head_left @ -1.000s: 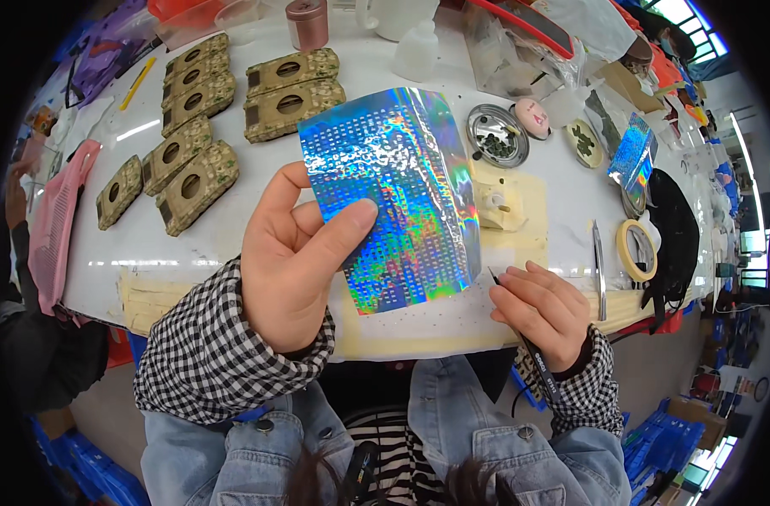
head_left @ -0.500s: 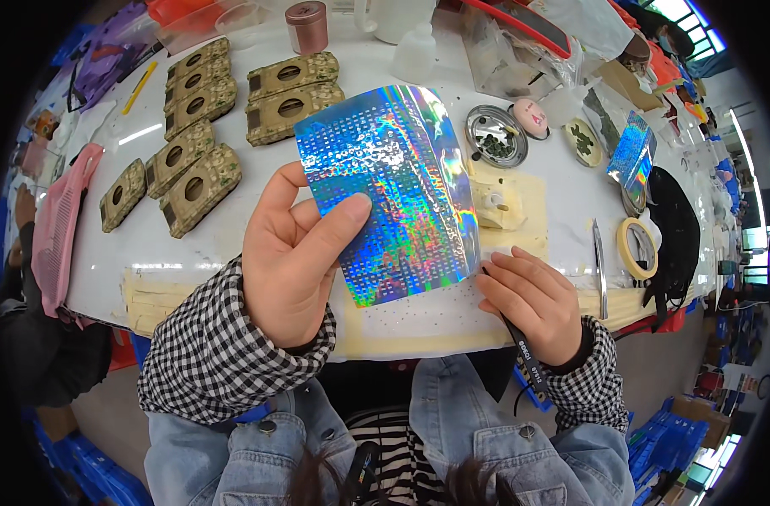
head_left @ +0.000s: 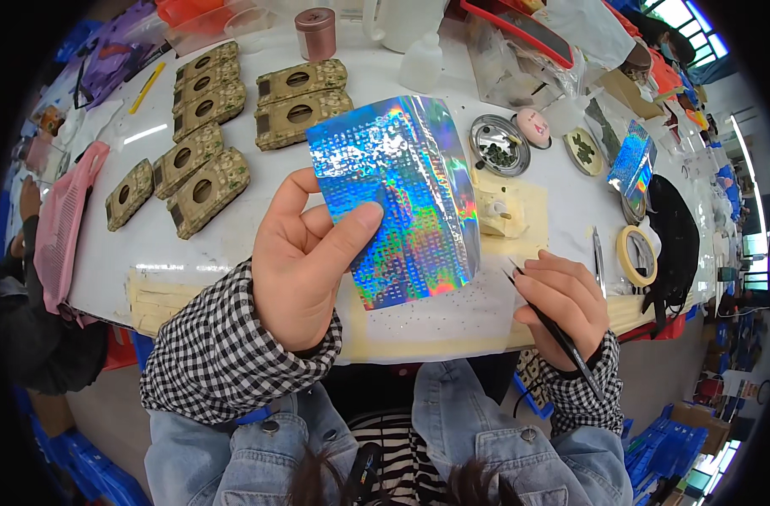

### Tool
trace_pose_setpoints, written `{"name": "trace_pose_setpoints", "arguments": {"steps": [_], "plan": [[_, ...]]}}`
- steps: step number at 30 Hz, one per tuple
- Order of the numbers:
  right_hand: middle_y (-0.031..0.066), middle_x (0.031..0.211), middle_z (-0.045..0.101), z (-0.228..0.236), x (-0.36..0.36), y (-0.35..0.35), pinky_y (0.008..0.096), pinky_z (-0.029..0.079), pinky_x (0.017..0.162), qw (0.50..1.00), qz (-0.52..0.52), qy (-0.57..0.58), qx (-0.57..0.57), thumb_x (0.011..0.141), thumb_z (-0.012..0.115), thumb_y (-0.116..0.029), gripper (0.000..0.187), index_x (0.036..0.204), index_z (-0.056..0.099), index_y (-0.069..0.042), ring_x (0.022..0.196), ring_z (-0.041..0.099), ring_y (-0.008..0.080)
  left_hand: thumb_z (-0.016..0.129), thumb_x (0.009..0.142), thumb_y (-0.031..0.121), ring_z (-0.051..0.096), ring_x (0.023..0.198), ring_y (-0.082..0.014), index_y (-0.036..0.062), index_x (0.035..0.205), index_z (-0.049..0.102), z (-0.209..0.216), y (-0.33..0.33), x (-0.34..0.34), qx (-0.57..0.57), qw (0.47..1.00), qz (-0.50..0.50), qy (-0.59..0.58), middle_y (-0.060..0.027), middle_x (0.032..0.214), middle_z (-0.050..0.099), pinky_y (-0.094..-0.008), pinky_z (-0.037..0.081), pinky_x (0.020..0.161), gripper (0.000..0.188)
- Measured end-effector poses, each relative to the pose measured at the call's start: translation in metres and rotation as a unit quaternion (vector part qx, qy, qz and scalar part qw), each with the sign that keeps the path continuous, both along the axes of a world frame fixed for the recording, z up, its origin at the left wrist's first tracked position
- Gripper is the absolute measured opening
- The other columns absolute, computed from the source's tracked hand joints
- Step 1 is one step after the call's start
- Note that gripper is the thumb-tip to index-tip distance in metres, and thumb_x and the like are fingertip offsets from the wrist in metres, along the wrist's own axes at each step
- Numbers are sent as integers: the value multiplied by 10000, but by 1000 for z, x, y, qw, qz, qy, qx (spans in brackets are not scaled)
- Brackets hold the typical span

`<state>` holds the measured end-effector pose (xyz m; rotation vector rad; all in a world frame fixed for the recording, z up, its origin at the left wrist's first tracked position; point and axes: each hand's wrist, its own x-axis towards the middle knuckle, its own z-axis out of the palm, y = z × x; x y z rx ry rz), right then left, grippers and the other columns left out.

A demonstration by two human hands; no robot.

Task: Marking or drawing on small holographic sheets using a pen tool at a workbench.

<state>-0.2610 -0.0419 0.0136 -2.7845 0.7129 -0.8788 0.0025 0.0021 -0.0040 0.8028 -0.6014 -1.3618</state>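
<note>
A shiny blue holographic sheet [head_left: 419, 211], marked with rows of tiny cut pieces, is held up over the table. My left hand [head_left: 305, 261] grips its left edge, thumb on the front and fingers behind. At the right, my right hand [head_left: 566, 304] is closed around black tweezers [head_left: 562, 337]. The tweezer tips point up and left, apart from the sheet, with nothing I can make out between them. Beneath the sheet, small specks lie scattered on a white work surface [head_left: 436, 329]. Just beyond my right hand is a small pale part [head_left: 496, 207] on yellowish tape.
Several camouflage model hulls [head_left: 204, 192] stand at left. A metal dish [head_left: 499, 145] and a cream dish [head_left: 584, 152] hold small dark green pieces. A tape roll [head_left: 637, 255], silver tweezers [head_left: 599, 261] and a black cloth bag [head_left: 677, 232] lie right. A pink basket [head_left: 69, 228] stands far left.
My right hand has moved right, away from the sheet's edge, and its tweezers have turned so their tips show. The sheet in my left hand has shifted slightly right.
</note>
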Motion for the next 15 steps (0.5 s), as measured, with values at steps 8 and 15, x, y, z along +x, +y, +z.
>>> {"name": "trace_pose_setpoints", "arguments": {"steps": [8, 15], "plan": [[65, 934, 650, 23, 48, 1, 404, 563, 823, 996, 54, -68, -27, 712, 783, -209, 342, 1025, 699, -98, 864, 650, 223, 573, 921, -4, 647, 971, -168, -11, 1191, 390, 0, 0, -2, -8, 999, -27, -28, -163, 1047, 673, -285, 517, 867, 326], [97, 974, 644, 12, 67, -7, 408, 564, 835, 991, 95, -91, 11, 720, 775, -146, 341, 1037, 697, -48, 876, 666, 251, 581, 905, -19, 656, 938, -161, -14, 1178, 387, 1, 4, -1, -13, 997, -41, -61, -175, 1030, 672, -273, 533, 835, 335]]}}
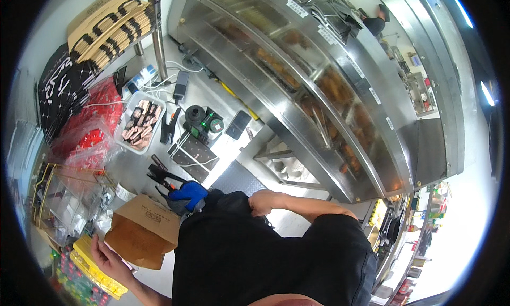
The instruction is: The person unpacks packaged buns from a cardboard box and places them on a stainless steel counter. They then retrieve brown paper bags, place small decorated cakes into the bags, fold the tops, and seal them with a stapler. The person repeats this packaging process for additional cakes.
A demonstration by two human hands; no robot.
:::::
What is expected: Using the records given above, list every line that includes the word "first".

Exercise output:
- Measured end-effector poses, each relative to the pose measured at the call's start: translation in metres and rotation as a unit quaternion (vector part qx, qy, qz and scalar part qw), each with the sign that keeps the path continuous, both along the axes of a world frame fixed for the recording, z up, its origin at the left wrist's first tracked position
`<state>` holds the measured end-effector pose (xyz m; rotation vector rad; all in a world frame fixed for the recording, z up, its origin at the left wrist's first tracked position; point and axes: each hand's wrist, its own x-axis towards the middle knuckle, its own z-axis out of the palm, y = z × x; x y z rx ry rz), right then left, grippers and the other columns left out.

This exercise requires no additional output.